The four soils are the different parts of our lives where ‘seed lands.’ Life is often hard or exhilarating and hearing this Word does not seem important, relevant or real and there are moments, times when we resist or reject it. That is the seed along the path, and it is carried off as we choose to ignore its presence. There is seed landing in the rocky ground of life where we get excited and get on board quickly, but the passion or engagement isn’t deep, and we let it go. In the cut and thrust of life, the Word is lost, cast aside, and shrivels within us. Some seed lands well but as it grows there are also weeds and thorns that choke it out – the wealth, materialism, struggles for power, control, fame and fortune tempt and seduce us. The Word of life is choked as we are lost in the distractions and seductions we experience. There are also parts of our lives when the Word lands well in soil that is just right and ready for this mysterious grace and love to blossom and bloom into deeper love, hope and freedom. The Word takes hold and we are drawn into something bigger and more wondrous. Our lives open to others, to the Earth and to the mystery and love at the heart of everything, a mystery we may call God. The seed issues in fruit, actions and responses that are life-giving and hopeful to others. Random acts of kindness, compassion, love. Changes in attitude, and openness to the stories, experiences and lives of others whom we embrace into the way that is inclusive and loving. Sometimes we may not even realise that this is the Word, love, grace… in us, through us. Where there is fruit that is inspiring, lovely, loving, gracious, inclusive, peace-giving, liberating, joyful, kind, patient… that is the Reign of God growing in the good soil of our lives.

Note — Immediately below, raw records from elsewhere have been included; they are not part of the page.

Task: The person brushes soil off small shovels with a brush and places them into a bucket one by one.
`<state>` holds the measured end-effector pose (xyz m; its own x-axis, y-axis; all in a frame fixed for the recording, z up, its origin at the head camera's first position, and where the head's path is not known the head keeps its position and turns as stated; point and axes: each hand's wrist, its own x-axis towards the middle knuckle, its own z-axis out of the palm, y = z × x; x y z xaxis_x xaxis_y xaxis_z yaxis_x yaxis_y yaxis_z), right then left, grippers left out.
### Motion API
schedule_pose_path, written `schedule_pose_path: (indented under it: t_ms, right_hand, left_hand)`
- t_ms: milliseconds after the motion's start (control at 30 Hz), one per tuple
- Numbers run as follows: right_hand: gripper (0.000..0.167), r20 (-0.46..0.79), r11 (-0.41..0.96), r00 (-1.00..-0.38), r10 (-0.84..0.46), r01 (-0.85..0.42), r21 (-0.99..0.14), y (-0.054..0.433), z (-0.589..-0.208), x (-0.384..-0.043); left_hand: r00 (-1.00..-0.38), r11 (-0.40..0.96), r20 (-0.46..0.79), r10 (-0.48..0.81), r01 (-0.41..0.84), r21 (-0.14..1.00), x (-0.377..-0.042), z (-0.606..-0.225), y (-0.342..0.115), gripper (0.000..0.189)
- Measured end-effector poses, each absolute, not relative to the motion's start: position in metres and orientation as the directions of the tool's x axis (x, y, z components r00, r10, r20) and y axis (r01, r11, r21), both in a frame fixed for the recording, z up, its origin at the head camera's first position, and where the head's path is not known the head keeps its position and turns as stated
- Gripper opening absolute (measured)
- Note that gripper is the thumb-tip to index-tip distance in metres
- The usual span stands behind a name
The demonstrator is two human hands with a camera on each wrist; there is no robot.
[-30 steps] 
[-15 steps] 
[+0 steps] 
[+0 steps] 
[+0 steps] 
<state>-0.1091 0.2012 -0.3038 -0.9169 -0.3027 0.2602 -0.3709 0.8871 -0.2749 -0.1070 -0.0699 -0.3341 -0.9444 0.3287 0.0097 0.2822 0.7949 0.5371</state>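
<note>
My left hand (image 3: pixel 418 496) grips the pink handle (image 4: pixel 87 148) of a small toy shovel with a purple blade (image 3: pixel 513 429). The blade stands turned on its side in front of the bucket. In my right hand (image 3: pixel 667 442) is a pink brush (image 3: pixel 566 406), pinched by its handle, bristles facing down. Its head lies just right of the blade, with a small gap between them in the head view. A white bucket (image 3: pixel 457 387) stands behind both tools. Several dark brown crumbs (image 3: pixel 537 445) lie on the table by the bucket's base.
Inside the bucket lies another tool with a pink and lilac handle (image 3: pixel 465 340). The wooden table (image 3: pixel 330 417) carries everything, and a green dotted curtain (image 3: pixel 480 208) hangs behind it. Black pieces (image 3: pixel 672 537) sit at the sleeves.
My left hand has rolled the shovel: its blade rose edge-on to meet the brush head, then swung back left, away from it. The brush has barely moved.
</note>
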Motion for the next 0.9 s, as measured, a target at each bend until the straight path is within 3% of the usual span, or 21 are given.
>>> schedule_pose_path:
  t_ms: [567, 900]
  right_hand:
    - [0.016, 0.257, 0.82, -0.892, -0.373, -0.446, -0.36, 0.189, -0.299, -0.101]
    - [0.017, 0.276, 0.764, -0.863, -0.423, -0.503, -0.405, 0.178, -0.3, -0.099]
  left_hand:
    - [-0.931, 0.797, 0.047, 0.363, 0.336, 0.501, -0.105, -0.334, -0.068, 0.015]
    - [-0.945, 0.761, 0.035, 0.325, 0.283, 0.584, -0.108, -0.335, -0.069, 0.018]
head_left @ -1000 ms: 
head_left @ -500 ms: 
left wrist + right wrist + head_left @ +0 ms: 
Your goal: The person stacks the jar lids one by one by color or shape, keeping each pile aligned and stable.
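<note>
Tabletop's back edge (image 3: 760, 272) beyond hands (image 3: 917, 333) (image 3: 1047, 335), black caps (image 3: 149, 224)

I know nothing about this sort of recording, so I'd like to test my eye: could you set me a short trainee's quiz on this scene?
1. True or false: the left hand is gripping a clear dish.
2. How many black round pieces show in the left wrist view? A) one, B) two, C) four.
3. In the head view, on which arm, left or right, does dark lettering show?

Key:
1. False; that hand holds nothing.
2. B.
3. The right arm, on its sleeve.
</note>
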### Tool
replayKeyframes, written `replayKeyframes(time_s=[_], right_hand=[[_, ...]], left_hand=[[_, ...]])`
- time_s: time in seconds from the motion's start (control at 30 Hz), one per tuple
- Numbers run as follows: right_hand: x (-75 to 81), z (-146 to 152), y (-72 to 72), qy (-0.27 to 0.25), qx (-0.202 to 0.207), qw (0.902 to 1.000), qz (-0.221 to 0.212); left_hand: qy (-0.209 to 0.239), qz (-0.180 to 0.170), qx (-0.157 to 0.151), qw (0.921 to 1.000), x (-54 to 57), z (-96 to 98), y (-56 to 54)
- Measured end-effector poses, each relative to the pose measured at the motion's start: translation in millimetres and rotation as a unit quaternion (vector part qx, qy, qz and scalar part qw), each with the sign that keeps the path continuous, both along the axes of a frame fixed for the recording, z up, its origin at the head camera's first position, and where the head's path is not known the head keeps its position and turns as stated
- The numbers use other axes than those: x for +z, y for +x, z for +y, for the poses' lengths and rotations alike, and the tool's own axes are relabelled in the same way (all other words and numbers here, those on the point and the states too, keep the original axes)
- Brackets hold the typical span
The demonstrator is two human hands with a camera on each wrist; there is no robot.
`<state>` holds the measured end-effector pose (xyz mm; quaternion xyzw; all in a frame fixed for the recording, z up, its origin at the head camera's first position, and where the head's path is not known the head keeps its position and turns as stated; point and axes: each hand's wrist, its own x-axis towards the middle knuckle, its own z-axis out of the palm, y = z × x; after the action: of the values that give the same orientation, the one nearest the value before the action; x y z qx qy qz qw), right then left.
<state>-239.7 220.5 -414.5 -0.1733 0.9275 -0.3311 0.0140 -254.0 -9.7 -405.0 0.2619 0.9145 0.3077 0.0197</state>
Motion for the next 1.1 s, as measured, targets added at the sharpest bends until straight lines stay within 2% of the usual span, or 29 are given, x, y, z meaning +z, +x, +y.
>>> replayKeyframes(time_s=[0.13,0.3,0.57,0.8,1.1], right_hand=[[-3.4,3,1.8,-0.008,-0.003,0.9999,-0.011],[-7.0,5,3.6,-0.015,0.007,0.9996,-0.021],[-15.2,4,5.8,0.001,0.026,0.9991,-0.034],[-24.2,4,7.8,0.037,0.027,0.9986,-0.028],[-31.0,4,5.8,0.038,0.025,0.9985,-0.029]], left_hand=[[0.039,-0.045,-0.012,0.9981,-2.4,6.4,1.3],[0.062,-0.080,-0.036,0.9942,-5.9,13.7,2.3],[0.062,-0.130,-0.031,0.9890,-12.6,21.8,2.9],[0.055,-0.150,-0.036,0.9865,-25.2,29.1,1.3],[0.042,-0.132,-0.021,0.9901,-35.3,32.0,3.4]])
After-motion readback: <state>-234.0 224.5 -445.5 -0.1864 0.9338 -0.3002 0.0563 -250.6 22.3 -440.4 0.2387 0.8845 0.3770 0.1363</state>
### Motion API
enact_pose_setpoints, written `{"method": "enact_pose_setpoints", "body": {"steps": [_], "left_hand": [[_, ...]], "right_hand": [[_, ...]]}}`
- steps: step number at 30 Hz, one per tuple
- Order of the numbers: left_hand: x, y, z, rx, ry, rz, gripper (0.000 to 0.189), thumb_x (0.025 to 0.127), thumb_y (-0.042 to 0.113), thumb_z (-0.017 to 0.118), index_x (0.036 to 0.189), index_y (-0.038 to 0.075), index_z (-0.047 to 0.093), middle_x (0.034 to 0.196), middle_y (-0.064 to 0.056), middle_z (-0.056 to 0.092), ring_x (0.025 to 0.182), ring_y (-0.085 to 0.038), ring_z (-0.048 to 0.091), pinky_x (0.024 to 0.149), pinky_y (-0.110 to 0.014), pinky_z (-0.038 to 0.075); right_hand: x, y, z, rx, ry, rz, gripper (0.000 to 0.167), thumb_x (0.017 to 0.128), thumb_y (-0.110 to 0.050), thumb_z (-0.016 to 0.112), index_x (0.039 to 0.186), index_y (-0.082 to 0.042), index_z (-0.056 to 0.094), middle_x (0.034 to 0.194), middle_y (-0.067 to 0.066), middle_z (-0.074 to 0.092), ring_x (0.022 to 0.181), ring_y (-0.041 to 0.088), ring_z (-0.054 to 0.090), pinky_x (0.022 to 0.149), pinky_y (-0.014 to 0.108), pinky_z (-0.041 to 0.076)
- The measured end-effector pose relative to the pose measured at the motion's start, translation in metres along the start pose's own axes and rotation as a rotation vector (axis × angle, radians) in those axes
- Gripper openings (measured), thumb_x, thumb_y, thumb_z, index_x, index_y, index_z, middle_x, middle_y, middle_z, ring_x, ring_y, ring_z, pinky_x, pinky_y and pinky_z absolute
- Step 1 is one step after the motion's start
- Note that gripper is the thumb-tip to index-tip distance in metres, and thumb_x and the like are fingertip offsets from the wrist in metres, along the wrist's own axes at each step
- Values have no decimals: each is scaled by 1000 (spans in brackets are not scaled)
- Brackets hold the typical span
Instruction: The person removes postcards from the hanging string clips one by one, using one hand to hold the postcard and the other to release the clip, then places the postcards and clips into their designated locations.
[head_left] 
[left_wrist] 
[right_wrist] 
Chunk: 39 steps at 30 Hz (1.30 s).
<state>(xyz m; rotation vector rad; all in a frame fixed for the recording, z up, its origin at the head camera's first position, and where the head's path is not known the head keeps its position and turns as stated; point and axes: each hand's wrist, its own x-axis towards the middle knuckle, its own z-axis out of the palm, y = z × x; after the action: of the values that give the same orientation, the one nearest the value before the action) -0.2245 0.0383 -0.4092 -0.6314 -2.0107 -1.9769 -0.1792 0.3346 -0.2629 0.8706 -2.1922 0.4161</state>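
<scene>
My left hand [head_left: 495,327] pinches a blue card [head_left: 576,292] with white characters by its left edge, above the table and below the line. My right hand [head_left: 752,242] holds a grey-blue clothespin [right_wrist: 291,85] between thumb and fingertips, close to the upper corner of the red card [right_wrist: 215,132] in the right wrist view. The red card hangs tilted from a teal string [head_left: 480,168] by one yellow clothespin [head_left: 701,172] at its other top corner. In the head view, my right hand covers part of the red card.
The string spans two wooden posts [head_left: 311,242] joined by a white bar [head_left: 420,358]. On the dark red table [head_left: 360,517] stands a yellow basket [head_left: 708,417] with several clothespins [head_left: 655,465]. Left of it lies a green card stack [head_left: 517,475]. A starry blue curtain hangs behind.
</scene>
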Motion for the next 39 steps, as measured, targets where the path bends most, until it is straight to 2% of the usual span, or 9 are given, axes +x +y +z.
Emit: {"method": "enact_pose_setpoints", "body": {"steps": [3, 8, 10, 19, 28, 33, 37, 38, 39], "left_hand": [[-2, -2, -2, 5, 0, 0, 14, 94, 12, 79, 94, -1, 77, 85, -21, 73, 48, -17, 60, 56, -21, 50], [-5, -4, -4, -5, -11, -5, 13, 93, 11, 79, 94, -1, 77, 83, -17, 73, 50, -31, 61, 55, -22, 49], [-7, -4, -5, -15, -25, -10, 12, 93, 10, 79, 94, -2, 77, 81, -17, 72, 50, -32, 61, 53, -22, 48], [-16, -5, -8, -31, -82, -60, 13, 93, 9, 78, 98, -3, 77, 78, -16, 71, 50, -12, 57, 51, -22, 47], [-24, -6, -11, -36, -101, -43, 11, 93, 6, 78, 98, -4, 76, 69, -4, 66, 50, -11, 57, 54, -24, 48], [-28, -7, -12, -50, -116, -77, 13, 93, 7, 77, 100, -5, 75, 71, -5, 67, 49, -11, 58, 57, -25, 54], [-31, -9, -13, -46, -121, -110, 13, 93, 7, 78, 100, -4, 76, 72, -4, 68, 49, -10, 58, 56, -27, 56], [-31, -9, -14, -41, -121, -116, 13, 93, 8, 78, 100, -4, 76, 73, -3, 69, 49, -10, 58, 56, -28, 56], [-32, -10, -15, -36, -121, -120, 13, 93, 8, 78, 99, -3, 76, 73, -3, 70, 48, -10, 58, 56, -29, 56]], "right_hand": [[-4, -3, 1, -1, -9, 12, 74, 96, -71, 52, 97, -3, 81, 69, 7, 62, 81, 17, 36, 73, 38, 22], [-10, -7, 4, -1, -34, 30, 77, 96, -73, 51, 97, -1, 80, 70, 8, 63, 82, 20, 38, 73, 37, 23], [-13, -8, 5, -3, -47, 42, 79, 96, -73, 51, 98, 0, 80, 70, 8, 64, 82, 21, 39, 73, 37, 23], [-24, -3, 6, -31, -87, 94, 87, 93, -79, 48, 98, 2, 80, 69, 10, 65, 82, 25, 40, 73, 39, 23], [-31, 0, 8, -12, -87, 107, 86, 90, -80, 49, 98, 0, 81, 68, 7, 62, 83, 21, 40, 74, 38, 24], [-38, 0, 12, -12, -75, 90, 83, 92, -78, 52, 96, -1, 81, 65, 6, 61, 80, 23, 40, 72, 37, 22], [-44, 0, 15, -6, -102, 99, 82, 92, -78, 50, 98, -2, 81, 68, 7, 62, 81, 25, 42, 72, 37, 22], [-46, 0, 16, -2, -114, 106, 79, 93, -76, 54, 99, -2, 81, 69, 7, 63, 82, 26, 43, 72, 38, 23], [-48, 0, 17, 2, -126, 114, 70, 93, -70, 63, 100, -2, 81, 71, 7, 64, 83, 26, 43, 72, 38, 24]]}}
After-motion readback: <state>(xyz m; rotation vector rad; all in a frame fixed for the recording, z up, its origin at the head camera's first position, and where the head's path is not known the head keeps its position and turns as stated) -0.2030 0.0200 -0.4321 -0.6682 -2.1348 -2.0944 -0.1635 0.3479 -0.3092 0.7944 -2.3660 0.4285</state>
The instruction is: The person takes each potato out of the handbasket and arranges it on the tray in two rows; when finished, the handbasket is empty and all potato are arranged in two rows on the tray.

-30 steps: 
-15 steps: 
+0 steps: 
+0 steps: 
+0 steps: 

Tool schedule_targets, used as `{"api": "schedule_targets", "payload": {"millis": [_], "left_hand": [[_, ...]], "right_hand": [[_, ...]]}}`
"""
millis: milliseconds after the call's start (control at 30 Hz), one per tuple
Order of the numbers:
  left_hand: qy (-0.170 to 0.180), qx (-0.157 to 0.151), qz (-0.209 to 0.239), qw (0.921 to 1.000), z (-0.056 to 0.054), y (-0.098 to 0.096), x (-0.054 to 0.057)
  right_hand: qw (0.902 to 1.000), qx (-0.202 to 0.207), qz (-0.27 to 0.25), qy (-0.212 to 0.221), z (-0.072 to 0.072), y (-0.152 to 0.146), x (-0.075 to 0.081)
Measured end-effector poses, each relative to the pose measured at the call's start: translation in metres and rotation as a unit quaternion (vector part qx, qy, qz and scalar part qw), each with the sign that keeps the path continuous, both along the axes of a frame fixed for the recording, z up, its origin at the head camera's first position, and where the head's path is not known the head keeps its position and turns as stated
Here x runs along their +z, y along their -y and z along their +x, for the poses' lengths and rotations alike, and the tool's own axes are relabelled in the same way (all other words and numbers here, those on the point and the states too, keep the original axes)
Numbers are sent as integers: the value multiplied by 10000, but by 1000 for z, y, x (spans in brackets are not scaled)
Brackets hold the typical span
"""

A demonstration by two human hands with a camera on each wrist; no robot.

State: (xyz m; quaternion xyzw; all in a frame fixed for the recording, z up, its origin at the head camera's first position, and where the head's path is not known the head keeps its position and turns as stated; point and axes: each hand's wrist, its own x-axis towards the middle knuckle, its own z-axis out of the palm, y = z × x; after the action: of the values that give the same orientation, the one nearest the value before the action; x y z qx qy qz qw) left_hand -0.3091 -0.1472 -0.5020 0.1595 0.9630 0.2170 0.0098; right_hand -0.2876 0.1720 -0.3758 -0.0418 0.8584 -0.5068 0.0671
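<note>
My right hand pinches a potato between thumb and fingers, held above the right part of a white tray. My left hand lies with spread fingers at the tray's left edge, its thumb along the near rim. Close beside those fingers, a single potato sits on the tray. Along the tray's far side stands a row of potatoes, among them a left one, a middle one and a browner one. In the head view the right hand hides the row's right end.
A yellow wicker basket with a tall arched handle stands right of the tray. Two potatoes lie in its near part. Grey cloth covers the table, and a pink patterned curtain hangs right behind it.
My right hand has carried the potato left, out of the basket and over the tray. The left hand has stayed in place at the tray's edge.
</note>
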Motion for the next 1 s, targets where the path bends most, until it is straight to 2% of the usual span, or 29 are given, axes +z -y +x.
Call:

There is much wonder, love, mystery and goodness all around us for those who have ears to hear and eyes to see. These things lead us beyond belief systems and ideologies into a way of living and being that transforms us and the world. It happens from beyond us as an act of grace and love. There is nothing to do but experience it, live it and share it in the way we live with others and the Earth. This is the Reign of God in our midst.